> _TASK_
An exact copy of every entry is needed here; the images stay out.

Stored data entries
-- -- --
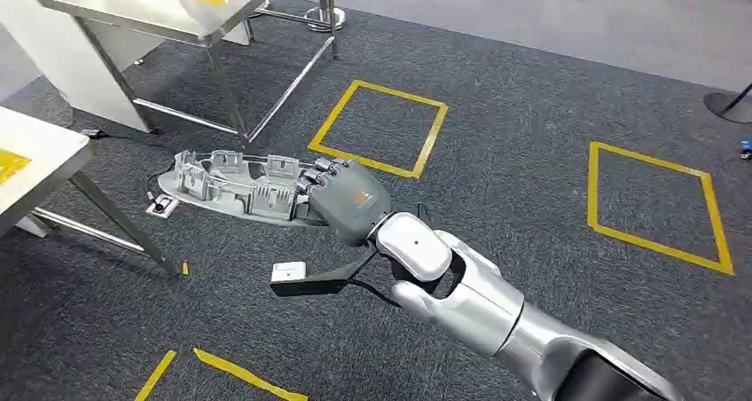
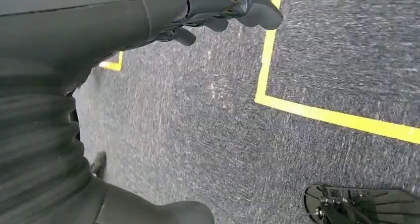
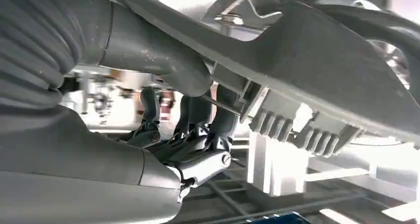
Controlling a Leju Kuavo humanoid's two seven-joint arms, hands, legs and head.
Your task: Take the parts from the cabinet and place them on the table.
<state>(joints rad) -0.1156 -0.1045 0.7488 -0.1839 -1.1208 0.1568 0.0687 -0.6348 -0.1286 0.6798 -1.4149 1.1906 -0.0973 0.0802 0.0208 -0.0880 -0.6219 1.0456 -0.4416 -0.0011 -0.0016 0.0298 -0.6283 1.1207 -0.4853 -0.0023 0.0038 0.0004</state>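
Carry step: my right hand (image 1: 348,201) grips the long grey ribbed plastic part (image 1: 232,185) by its near end, held out over the carpet; next I need to reach the steel-legged table (image 1: 168,15) and lower it flat.

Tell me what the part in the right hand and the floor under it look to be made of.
The part, gripped by the right hand: likely cast metal or moulded plastic, matte pale grey, with ribs, fins and raised walls on a flat plate; the pictures cannot settle which. The floor: dark grey carpet, judging by its speckled, fibrous texture, marked with glossy yellow tape squares.
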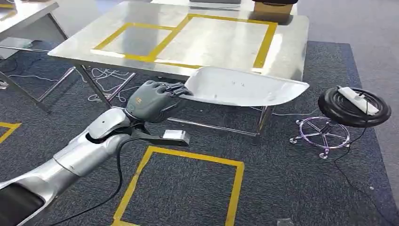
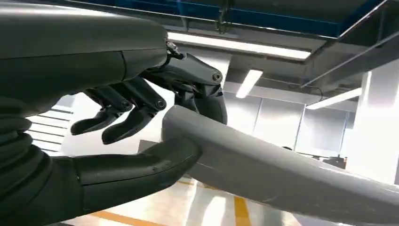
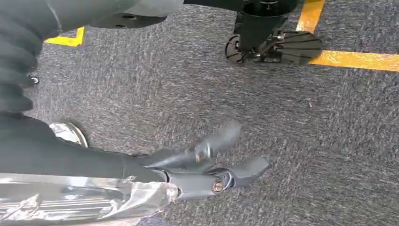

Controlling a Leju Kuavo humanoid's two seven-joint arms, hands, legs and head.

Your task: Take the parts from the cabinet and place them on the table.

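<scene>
Dark blue-grey carpet marked with yellow tape squares spreads under a steel table (image 1: 291,44) in the upper half of the head view, its top bearing two yellow-taped rectangles (image 1: 188,40) side by side. Just below the table's near edge, at centre frame, the robot's left hand (image 1: 153,100) grips one end of a long, white, shell-shaped moulded part (image 1: 242,87), which runs out toward the right and hangs over the floor in front of the table rather than above its top. The left wrist view shows the hold closely: the thumb (image 2: 141,167) presses against one face of the part's rim while dark fingers (image 2: 197,82) curl over the other. The right hand (image 3: 207,162) hangs low over the carpet with its fingers loosely apart and nothing in them. A black round stool (image 1: 355,106) with a chrome base stands at the right of the head view, a white object lying on its seat, and a brown box (image 1: 273,10) sits at the table's far edge. By the look of it, the carrying step is under way: the part is out of the cabinet and not yet delivered. The next move likely calls for raising the part clear of the table edge, carrying it forward over a taped rectangle, lowering it flat and only then letting go; held at one end, the long shell may tip or catch the edge.
</scene>
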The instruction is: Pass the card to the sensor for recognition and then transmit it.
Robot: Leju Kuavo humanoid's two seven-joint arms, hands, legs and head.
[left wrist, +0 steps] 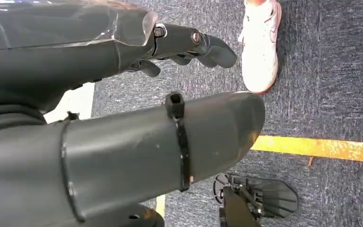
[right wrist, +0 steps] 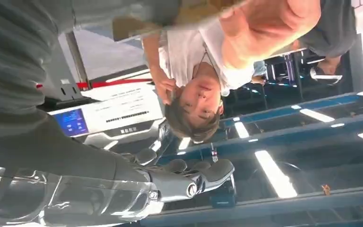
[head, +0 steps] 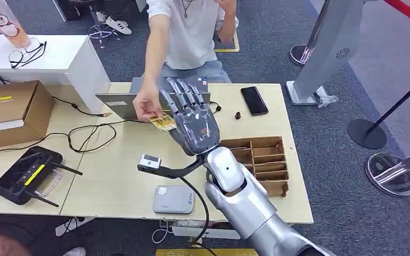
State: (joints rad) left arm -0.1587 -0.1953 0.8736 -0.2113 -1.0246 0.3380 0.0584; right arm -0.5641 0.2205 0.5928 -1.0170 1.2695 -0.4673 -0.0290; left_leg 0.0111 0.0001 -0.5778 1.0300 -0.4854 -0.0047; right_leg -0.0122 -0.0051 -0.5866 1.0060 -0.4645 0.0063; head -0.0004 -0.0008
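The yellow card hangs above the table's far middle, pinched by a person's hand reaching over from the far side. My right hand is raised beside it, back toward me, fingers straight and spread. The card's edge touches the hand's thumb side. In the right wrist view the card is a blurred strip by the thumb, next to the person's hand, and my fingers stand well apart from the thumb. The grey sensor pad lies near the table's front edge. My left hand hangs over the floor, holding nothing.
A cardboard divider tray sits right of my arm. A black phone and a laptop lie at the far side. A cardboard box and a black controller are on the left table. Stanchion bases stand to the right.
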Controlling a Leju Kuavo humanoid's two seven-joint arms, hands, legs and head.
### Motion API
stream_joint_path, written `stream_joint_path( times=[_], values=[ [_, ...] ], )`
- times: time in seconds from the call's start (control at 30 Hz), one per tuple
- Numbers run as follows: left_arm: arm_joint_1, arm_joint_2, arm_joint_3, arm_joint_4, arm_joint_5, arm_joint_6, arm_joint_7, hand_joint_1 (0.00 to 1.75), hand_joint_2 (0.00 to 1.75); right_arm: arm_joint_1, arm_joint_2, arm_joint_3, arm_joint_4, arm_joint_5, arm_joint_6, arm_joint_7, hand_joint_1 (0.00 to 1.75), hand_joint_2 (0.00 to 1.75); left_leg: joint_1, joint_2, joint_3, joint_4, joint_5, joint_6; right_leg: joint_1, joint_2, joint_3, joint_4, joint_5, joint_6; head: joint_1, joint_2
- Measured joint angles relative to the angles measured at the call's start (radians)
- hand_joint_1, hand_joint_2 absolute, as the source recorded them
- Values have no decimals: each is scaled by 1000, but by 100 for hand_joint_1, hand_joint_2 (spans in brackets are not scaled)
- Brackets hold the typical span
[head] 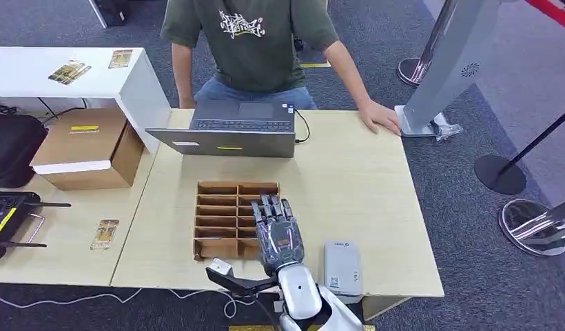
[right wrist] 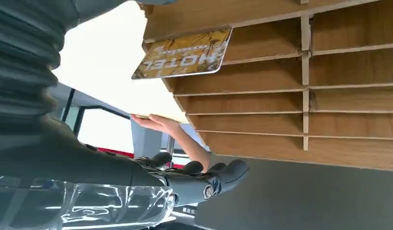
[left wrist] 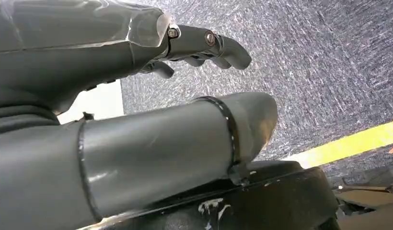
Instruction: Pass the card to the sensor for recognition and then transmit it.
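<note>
Yellow card printed "HOTEL" (right wrist: 185, 53) sits slotted in one compartment of the brown cardboard divider tray (head: 218, 207) on the light wood worktop (head: 348, 186). Right hand (head: 276, 231) hovers over the tray's near-right cells, fingers (right wrist: 218, 177) spread and empty, apart from the card. Left hand (left wrist: 137, 96) hangs over carpet, fingers loosely curled, holding nothing. One grey sensor box (head: 342, 269) sits just right of the wrist. One grey laptop (head: 231, 131), one person behind it.

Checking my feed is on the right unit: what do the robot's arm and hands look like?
The right hand has dark grey segmented fingers and a glossy grey back with a small orange mark, on a silver rounded forearm. A black bracket with a pale block sticks out at the wrist. The left hand shows a thick smooth grey thumb and darker fingers with visible screws.
</note>
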Motion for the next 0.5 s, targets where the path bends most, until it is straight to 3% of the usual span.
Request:
stream_joint_path(
  times=[0.5],
  values=[
    [-3,0,-13,0,0,2,3,0,0,-19,4,-4,64,-5,-4,13,0,175,0,0,0,0,0,0,0,0,0,0,0,0,0,0]
  ],
)
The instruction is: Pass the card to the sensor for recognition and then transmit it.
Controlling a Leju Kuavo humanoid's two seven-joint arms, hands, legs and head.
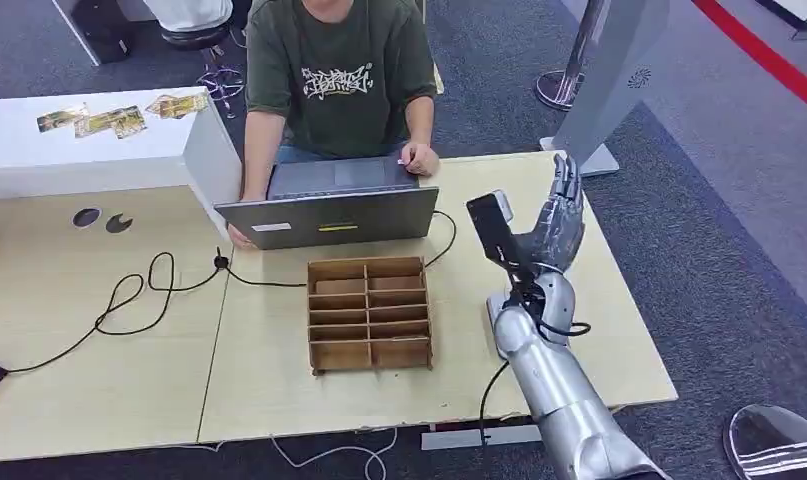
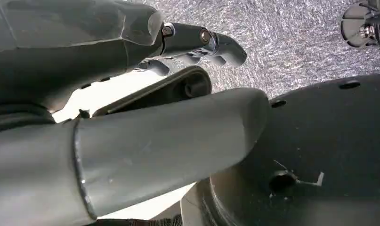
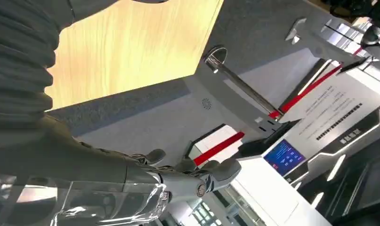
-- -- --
> _OUTPUT OF THE TASK_
Controlling a Leju Kuavo humanoid's two seven-joint arms, hands, legs and head.
Your task: Take the parts from the cabinet and place them on the table.
<state>(joints rad) -0.1156 -0.1045 0.7488 -0.1839 -1.1208 0.1568 0.0687 -0.6348 -0.1286 0.6798 -1.4149 1.1906 -0.0973 0.0802 0.0208 -0.0880 -0.6219 1.0456 -0.4416 -0.0011 -0.0016 0.0298 -0.6283 1.1207 -0.4853 -0.0023 0.0038 0.0004</state>
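Carry step: my right hand (image 1: 348,201) grips the long grey ribbed plastic part (image 1: 232,185) by its near end, held out over the carpet; next I need to reach the steel-legged table (image 1: 168,15) and lower it flat.

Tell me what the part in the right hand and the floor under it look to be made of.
The part, gripped by the right hand: likely cast metal or moulded plastic, matte pale grey, with ribs, fins and raised walls on a flat plate; the pictures cannot settle which. The floor: dark grey carpet, judging by its speckled, fibrous texture, marked with glossy yellow tape squares.
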
Controlling a Leju Kuavo humanoid's two seven-joint arms, hands, legs and head.

Your task: Take the parts from the cabinet and place them on the table.

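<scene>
Dark blue-grey carpet marked with yellow tape squares spreads under a steel table (image 1: 291,44) in the upper half of the head view, its top bearing two yellow-taped rectangles (image 1: 188,40) side by side. Just below the table's near edge, at centre frame, the robot's left hand (image 1: 153,100) grips one end of a long, white, shell-shaped moulded part (image 1: 242,87), which runs out toward the right and hangs over the floor in front of the table rather than above its top. The left wrist view shows the hold closely: the thumb (image 2: 141,167) presses against one face of the part's rim while dark fingers (image 2: 197,82) curl over the other. The right hand (image 3: 207,162) hangs low over the carpet with its fingers loosely apart and nothing in them. A black round stool (image 1: 355,106) with a chrome base stands at the right of the head view, a white object lying on its seat, and a brown box (image 1: 273,10) sits at the table's far edge. By the look of it, the carrying step is under way: the part is out of the cabinet and not yet delivered. The next move likely calls for raising the part clear of the table edge, carrying it forward over a taped rectangle, lowering it flat and only then letting go; held at one end, the long shell may tip or catch the edge.
</scene>
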The instruction is: Pass the card to the sensor for recognition and then transmit it.
Robot: Leju Kuavo humanoid's two seven-joint arms, hands, legs and head.
[left wrist, +0 steps] 
[right wrist, +0 steps] 
[head, +0 steps] 
State: (joints rad) left arm -0.1587 -0.1953 0.8736 -0.2113 -1.0246 0.3380 0.0584; right arm -0.5641 0.2205 0.5928 -1.0170 1.2695 -0.4673 -0.0290; left_leg 0.0111 0.0001 -0.5778 1.0300 -0.4854 -0.0047; right_leg -0.0122 -0.0051 -0.5866 1.0060 -0.4645 0.0063; head -0.0004 -0.0008
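The yellow card hangs above the table's far middle, pinched by a person's hand reaching over from the far side. My right hand is raised beside it, back toward me, fingers straight and spread. The card's edge touches the hand's thumb side. In the right wrist view the card is a blurred strip by the thumb, next to the person's hand, and my fingers stand well apart from the thumb. The grey sensor pad lies near the table's front edge. My left hand hangs over the floor, holding nothing.
A cardboard divider tray sits right of my arm. A black phone and a laptop lie at the far side. A cardboard box and a black controller are on the left table. Stanchion bases stand to the right.
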Controlling a Leju Kuavo humanoid's two seven-joint arms, hands, legs and head.
### Motion API
stream_joint_path, written `stream_joint_path( times=[_], values=[ [_, ...] ], )`
- times: time in seconds from the call's start (control at 30 Hz), one per tuple
- Numbers run as follows: left_arm: arm_joint_1, arm_joint_2, arm_joint_3, arm_joint_4, arm_joint_5, arm_joint_6, arm_joint_7, hand_joint_1 (0.00 to 1.75), hand_joint_2 (0.00 to 1.75); right_arm: arm_joint_1, arm_joint_2, arm_joint_3, arm_joint_4, arm_joint_5, arm_joint_6, arm_joint_7, hand_joint_1 (0.00 to 1.75), hand_joint_2 (0.00 to 1.75); left_leg: joint_1, joint_2, joint_3, joint_4, joint_5, joint_6; right_leg: joint_1, joint_2, joint_3, joint_4, joint_5, joint_6; head: joint_1, joint_2
- Measured joint angles relative to the angles measured at the call's start (radians)
- hand_joint_1, hand_joint_2 absolute, as the source recorded them
- Values have no decimals: each is scaled by 1000, but by 100 for hand_joint_1, hand_joint_2 (spans in brackets are not scaled)
- Brackets hold the typical span
[head] 
[right wrist] 
[left wrist] 
Instruction: Pass the card to the sensor for recognition and then transmit it.
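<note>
Yellow card printed "HOTEL" (right wrist: 185, 53) sits slotted in one compartment of the brown cardboard divider tray (head: 218, 207) on the light wood worktop (head: 348, 186). Right hand (head: 276, 231) hovers over the tray's near-right cells, fingers (right wrist: 218, 177) spread and empty, apart from the card. Left hand (left wrist: 137, 96) hangs over carpet, fingers loosely curled, holding nothing. One grey sensor box (head: 342, 269) sits just right of the wrist. One grey laptop (head: 231, 131), one person behind it.

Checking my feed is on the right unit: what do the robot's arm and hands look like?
The right hand has dark grey segmented fingers and a glossy grey back with a small orange mark, on a silver rounded forearm. A black bracket with a pale block sticks out at the wrist. The left hand shows a thick smooth grey thumb and darker fingers with visible screws.
</note>
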Motion for the next 0.5 s, targets where the path bends most, until it is straight to 3% of the usual span.
Request:
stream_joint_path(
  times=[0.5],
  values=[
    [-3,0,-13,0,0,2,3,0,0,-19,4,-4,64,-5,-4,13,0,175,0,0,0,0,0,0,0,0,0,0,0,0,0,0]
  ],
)
The instruction is: Pass the card to the sensor for recognition and then transmit it.
Controlling a Leju Kuavo humanoid's two seven-joint arms, hands, legs and head.

That brings the answer to completion.